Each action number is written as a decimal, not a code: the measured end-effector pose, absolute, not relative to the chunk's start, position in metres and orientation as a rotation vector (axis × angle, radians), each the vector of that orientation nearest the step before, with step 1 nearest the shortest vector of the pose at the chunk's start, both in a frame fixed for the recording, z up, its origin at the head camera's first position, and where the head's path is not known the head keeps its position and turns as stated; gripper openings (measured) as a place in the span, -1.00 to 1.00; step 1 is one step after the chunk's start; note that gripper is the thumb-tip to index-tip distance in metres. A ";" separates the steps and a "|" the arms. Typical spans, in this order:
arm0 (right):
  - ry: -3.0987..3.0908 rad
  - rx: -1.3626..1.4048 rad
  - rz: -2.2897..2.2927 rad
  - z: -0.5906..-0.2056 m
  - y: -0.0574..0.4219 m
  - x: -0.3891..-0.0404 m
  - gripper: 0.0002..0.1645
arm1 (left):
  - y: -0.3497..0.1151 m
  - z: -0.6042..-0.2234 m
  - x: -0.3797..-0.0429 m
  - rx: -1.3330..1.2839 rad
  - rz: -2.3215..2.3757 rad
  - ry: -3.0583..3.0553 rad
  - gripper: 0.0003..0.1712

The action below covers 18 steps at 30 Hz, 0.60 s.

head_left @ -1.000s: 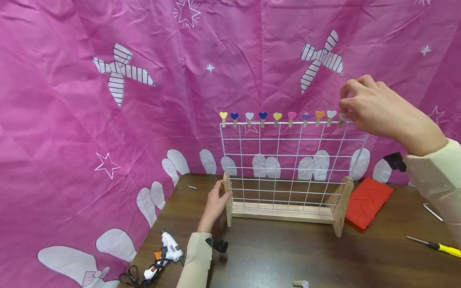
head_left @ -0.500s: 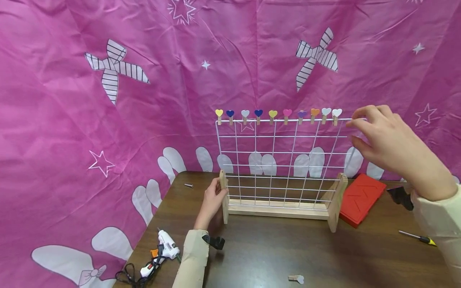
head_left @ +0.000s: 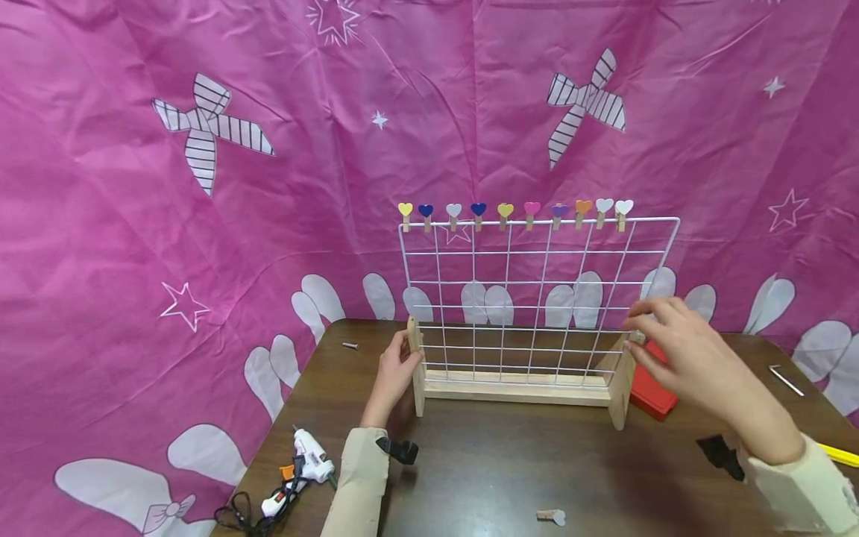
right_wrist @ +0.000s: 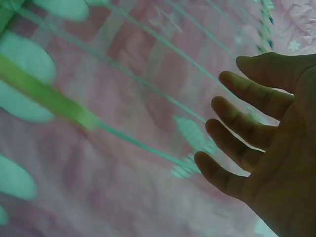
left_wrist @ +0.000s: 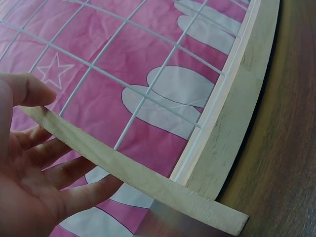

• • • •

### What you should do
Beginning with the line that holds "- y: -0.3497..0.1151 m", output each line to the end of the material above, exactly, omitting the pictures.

### Your response
  - y: -0.3497..0.1151 m
  - z: -0.6042..-0.2234 m
  - x: -0.3797..-0.0429 m
  - rx: -1.3330..1.2839 rad
  - rz: -2.3215..2.3757 rad
  - ry: -3.0583..3.0553 rad
  - gripper: 0.0003..0.1712

The action below covers 18 steps at 30 Hz, 0.60 s.

head_left @ -1.000s: 
head_left @ -0.500s: 
head_left @ +0.000s: 
right_wrist @ +0.000s: 
left_wrist @ +0.000s: 

This exercise is now finished, and nothing remains to add.